(GIVEN ENTRIES)

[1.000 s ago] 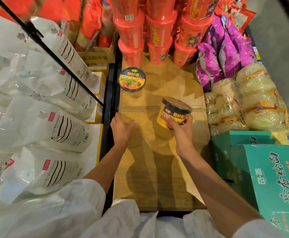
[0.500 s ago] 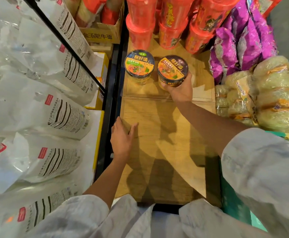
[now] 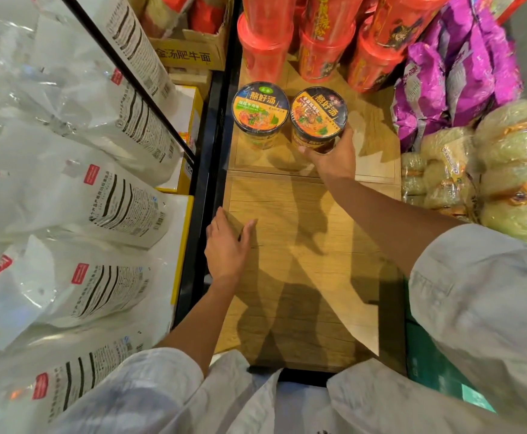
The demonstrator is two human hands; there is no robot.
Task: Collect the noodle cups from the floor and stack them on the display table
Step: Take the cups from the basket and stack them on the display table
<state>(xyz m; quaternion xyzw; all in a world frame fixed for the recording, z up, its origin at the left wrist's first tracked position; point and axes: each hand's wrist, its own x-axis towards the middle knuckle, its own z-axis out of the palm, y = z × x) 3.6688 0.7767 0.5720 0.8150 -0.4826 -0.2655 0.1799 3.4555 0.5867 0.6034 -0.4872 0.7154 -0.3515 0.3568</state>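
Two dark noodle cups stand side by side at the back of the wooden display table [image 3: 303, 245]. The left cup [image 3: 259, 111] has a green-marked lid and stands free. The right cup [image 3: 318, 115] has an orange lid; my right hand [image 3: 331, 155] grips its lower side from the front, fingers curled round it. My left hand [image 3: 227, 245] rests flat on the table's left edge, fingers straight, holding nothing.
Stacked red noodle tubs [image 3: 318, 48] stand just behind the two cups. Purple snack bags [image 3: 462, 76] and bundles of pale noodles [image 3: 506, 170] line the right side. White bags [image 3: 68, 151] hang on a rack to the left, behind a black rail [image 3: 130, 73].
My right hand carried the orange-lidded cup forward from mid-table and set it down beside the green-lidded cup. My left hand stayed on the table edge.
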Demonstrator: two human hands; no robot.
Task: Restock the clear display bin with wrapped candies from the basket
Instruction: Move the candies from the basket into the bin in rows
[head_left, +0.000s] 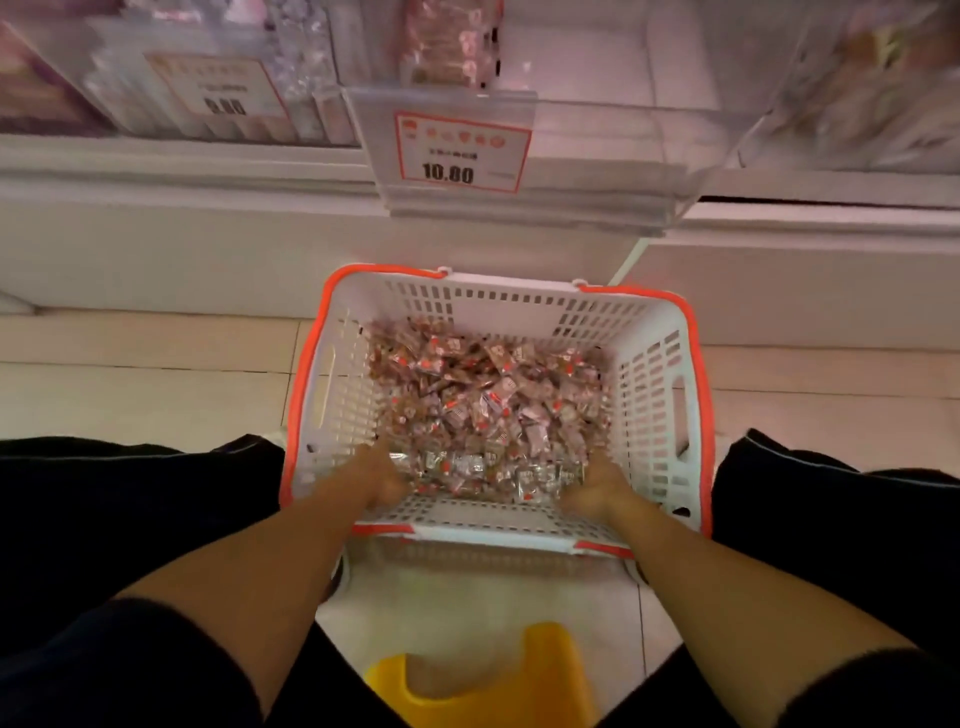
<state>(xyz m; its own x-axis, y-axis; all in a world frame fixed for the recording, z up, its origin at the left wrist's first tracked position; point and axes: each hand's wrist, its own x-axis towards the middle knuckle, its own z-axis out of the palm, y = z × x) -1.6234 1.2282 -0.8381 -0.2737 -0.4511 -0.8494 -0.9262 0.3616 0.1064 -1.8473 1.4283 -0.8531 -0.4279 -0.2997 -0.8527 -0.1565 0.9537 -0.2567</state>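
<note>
A white basket with an orange rim (670, 332) stands on the floor between my knees, its bottom covered with red-and-clear wrapped candies (483, 395). My left hand (376, 480) and my right hand (597, 491) are both inside at the near wall. They press in from either side on a heap of candies (488, 475); the fingertips are buried in it. Above, on the shelf, the clear display bin (613, 135) juts forward with a price label reading 10.80 (462, 153). It looks mostly bare, with a few packets at its back left (447, 47).
Neighbouring clear bins sit left (171, 88) and right (872, 88) of the target bin. A white shelf base (182, 249) runs behind the basket. A yellow stool (483, 680) is under me, and my dark-trousered knees (130, 499) flank the basket on the tiled floor.
</note>
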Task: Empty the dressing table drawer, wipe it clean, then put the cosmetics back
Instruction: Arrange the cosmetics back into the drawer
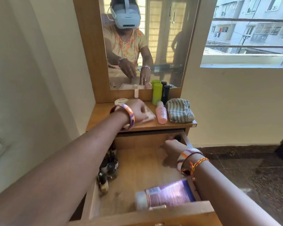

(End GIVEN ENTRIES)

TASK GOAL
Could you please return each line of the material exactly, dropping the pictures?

ANSWER TO THIS PROBLEM
[1.000 s ago] 
[0.500 s ago] 
[now] 
The demonstrator is two human hands; there is no robot.
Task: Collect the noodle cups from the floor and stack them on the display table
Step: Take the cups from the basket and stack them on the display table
<state>(xyz m; quaternion xyzw; all in a world frame fixed for the recording, z up, its origin at the left wrist's first tracked position; point and axes: each hand's wrist, its own x-axis towards the middle knuckle, its own z-axis out of the palm, y = z × x) 3.6688 0.7767 0.5720 0.8150 -0.4826 -0.2655 0.1799 3.4555 0.5867 0.6034 -0.4872 0.7154 -0.3515 0.3568</state>
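Two dark noodle cups stand side by side at the back of the wooden display table [image 3: 303, 245]. The left cup [image 3: 259, 111] has a green-marked lid and stands free. The right cup [image 3: 318, 115] has an orange lid; my right hand [image 3: 331, 155] grips its lower side from the front, fingers curled round it. My left hand [image 3: 227, 245] rests flat on the table's left edge, fingers straight, holding nothing.
Stacked red noodle tubs [image 3: 318, 48] stand just behind the two cups. Purple snack bags [image 3: 462, 76] and bundles of pale noodles [image 3: 506, 170] line the right side. White bags [image 3: 68, 151] hang on a rack to the left, behind a black rail [image 3: 130, 73].
My right hand carried the orange-lidded cup forward from mid-table and set it down beside the green-lidded cup. My left hand stayed on the table edge.
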Demonstrator: two human hands; no robot.
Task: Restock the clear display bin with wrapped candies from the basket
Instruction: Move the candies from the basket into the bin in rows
[head_left, +0.000s] 
<state>(xyz m; its own x-axis, y-axis; all in a world frame fixed for the recording, z up, its origin at the left wrist's first tracked position; point and axes: each hand's wrist, its own x-axis towards the middle knuckle, its own z-axis out of the palm, y = z × x) -1.6234 1.2282 -0.8381 -0.2737 -0.4511 -0.8494 -0.9262 0.3616 0.1064 -1.8473 1.4283 -0.8531 -0.4279 -0.2997 -0.8527 -0.1565 0.9537 -0.2567</state>
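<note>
A white basket with an orange rim (670, 332) stands on the floor between my knees, its bottom covered with red-and-clear wrapped candies (483, 395). My left hand (376, 480) and my right hand (597, 491) are both inside at the near wall. They press in from either side on a heap of candies (488, 475); the fingertips are buried in it. Above, on the shelf, the clear display bin (613, 135) juts forward with a price label reading 10.80 (462, 153). It looks mostly bare, with a few packets at its back left (447, 47).
Neighbouring clear bins sit left (171, 88) and right (872, 88) of the target bin. A white shelf base (182, 249) runs behind the basket. A yellow stool (483, 680) is under me, and my dark-trousered knees (130, 499) flank the basket on the tiled floor.
</note>
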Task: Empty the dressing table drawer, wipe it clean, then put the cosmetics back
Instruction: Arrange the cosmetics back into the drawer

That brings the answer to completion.